A blog by Antoni Caserta.

Children fall; they twist their ankles all the time, but do you refer for imaging? If you do, are the xrays generally negative for fracture, and ultrasounds negative for soft tissue damage? But the child is still limping, the ankle looks like a balloon and she screams when you go anywhere near the joint line.

In a growing child, it is likely that the surrounding soft tissue is stronger than the growth plate, metaphysis and epiphysis of the tibia and fibula. There is the theory that these surrounding osseous structures will likely injury prior to the attaching ligaments. When edema, bruising, inability to weight bear and joint line tenderness is still present but imaging is NAD, one needs to consider a injury to the growth plate, in particular a Salter-Harris Fracture Type 1.

For the growth of the long bones, the growth plate, a “translucent, cartilaginous disc separating the epiphysis from the metaphysis” (1) has multiple layers within it where a series of metabolic events allow ossification to occur.

Growth plate injuries can be classified using the Salter-Harris Fracture types. A Salter Harris Fracture Type 1 is a transverse fracture through the growth plate that can be either displaced or undisplaced (2).

Below is a summary of the 5 most common Salter-Harris Facture types.

Type 1: physis injury

Type 2: physis and metaphysis

Type 3: physis and epiphysis

Type 4: physis, epiphysis and metaphysis

Type 5: compression through the physis

The Royal Children’s Hospital Melbourne provides clinical practice guideline on their website for the treatment of distal tibia and/or fibular physeal fractures for ED staff.
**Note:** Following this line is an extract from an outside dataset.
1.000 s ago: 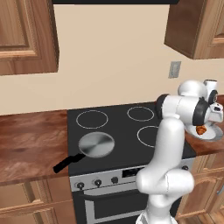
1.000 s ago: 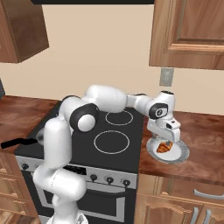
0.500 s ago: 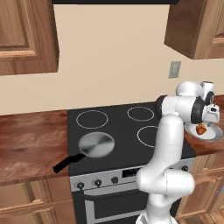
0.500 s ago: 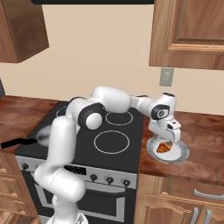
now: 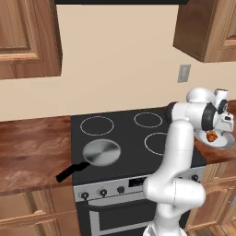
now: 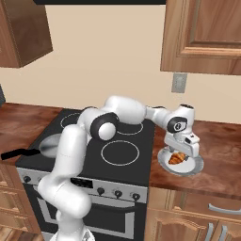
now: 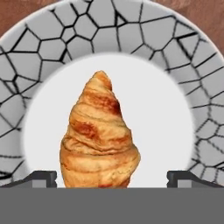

In the case of an isolated undisplaced distal fibular physeal Salter-Harris fracture type 1 or 2 it is advised that ED management should include below knee casts and non-weight bearing with a follow up with orthopaedics within 7-10 days to be accompanied by follow up xrays.

Does damage to the growth plate affect the growth of that leg?

This will likely depend on the type and the early treatment of the injury, age and location of the injury but generally Type 1 undisplaced injuries resolve if treatment is implemented as soon as possible. Remembering your rehab for an ankle injury should still be implemented as per normal for the age group.


1. http://www.rch.org.au/clinicalguide/guideline_inde...

2. Salter RB, Harris WR. Injuries involving the epiphyseal plate. J Bone Joint Surg Am. 1963; 45(3):587-622.

3. Mubarak SJ, Kim JR, Edmonds EW, Pring ME, Bastrom TP. Classification of proximal tibial fractures in children. J Child Orthop. 2009 Mar 17.

4. Brown JH, DeLuca SA. Growth plate injuries: Salter-Harris classification. Am Fam Physician. 1992 Oct. 46(4):1180-4.